We’ve setup a cluster with 6 nodes, replication level 3, 32Gb of memory, 8Gb 
Heap, 800Mb keycache, each holding 40/50Gb of data on a 200Gb SSD and 500Gb 
SATA for OS and commitlog 
Three column families 
ColFamily1 50% of the load and data 
ColFamily2 35% of the load and data 
ColFamily3 15% of the load and data 

At the moment we are still seeing around 20% disk utilisation and occasionally 
as high as 40/50% on some nodes at peak time.. we are conducting some semi live 
testing. 
CPU looks fine, memory is fine, keycache hit rate is about 80% (could be 
better, so maybe we should be increasing the keycache size?) 

Anyway, we’re looking into what we can do to improve this. 

One conversion we are having at the moment is around the SSD disk setup.. 

We are considering moving to have 3 smaller SSD drives and spreading the data 
across those. 

The possibilities are: 
-We have a RAID0 of the smaller SSDs and hope that improves performance. 
Will this acutally yield better throughput? 

-We mount the SSDs to different directories and define multiple data 
directories in Cassandra.yaml. 
Will not having a layer of RAID controller improve the throughput? 

-We mount the SSDs to different columns family directories and have a single 
data directory declared in Cassandra.yaml. 
Think this is quite attractive idea. 
What are the drawbacks? System column families will be on the main SATA? 

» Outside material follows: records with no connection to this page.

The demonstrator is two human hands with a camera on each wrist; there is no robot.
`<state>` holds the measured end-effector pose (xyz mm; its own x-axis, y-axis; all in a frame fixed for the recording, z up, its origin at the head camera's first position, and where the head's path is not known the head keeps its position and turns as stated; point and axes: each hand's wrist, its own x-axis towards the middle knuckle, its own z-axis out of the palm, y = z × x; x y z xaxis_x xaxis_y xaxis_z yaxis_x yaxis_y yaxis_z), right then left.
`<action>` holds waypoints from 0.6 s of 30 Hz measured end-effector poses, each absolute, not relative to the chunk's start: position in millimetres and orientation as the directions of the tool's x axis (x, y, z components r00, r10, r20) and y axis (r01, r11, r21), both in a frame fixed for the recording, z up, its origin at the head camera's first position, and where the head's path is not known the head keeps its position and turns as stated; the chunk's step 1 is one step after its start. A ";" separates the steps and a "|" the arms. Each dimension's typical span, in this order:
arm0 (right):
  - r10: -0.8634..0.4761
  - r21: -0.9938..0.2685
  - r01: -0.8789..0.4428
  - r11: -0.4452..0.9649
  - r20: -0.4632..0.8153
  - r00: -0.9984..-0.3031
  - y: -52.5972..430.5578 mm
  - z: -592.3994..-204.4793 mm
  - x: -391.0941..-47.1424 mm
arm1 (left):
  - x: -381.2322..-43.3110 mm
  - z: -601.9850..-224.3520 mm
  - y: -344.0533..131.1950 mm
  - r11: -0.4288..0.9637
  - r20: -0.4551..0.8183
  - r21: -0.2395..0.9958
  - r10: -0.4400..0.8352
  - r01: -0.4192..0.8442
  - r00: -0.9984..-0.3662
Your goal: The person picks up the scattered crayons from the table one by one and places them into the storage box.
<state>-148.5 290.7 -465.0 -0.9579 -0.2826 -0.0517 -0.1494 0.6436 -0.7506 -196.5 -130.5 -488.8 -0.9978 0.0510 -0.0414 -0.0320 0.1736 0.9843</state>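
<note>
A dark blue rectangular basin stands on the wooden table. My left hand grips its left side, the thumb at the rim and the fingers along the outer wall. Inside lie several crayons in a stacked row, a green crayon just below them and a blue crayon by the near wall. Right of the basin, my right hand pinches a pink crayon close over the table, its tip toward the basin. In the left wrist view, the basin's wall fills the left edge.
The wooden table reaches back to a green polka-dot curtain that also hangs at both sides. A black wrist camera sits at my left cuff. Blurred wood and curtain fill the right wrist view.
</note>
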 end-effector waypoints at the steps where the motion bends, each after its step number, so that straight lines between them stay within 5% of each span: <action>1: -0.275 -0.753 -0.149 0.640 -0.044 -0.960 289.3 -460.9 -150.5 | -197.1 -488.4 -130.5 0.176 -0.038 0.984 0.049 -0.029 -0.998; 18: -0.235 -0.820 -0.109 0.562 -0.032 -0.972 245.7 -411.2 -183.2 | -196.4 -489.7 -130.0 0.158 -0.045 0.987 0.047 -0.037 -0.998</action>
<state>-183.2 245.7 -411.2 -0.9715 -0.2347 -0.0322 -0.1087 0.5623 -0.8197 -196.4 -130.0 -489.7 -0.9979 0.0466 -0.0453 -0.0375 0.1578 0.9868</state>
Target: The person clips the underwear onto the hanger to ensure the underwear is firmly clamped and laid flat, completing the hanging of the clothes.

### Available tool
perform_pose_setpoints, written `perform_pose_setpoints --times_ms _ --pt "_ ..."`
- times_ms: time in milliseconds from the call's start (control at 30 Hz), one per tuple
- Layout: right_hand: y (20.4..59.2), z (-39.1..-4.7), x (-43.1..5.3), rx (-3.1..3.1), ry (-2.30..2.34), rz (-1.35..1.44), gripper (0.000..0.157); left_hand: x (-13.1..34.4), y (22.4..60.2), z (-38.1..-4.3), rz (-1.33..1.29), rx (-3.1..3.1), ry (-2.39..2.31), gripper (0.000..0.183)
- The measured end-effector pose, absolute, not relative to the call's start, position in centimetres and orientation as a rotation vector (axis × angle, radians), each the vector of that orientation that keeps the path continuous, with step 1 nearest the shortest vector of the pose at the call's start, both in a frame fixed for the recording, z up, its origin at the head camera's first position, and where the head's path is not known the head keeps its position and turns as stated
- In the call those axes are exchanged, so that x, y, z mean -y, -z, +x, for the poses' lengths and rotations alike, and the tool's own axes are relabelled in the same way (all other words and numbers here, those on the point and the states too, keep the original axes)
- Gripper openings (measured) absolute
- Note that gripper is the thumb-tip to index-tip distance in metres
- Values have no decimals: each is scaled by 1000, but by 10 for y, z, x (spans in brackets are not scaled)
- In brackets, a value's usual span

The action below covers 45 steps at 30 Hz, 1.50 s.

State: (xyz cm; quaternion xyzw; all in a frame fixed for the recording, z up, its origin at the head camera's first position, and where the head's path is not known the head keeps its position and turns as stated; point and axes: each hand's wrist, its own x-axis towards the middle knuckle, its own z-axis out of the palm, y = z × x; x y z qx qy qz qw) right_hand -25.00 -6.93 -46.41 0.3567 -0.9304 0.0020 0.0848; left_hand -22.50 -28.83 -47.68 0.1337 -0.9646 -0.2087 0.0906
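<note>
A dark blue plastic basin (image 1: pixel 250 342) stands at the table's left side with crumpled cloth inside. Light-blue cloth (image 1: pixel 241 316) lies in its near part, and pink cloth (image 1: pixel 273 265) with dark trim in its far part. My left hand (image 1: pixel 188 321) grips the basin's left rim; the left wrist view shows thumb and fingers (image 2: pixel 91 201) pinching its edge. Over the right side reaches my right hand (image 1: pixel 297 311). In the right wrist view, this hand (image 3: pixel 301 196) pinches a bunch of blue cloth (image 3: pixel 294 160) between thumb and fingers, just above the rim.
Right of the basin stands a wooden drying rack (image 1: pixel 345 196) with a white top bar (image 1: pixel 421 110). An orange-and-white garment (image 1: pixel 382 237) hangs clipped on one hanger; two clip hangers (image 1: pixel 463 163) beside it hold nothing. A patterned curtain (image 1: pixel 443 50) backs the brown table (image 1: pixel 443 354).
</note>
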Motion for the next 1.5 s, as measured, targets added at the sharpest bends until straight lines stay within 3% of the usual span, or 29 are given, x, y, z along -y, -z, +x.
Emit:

-We don’t change anything and just keep upping our keycache. 
-Anything you guys can think of. 

Ideas and thoughts welcome. Thanks for your time and expertise. 

Chris 










Re: High performance disk io

2013-05-22 Thread Igor

On 05/22/2013 05:41 PM, Christopher Wirt wrote:


Hi Igor,

Yea same here, 15ms for 99^th percentile is our max. Currently getting 
one or two ms for most CF. It goes up at peak times which is what we 
want to avoid.



Our 99 percentile also goes up at peak times but stay at acceptable level.

We're using Cass 1.2.4 w/vnodes and our own barebones driver on top of 
thrift. Needed to be .NET so Hector and Astyanax were not options.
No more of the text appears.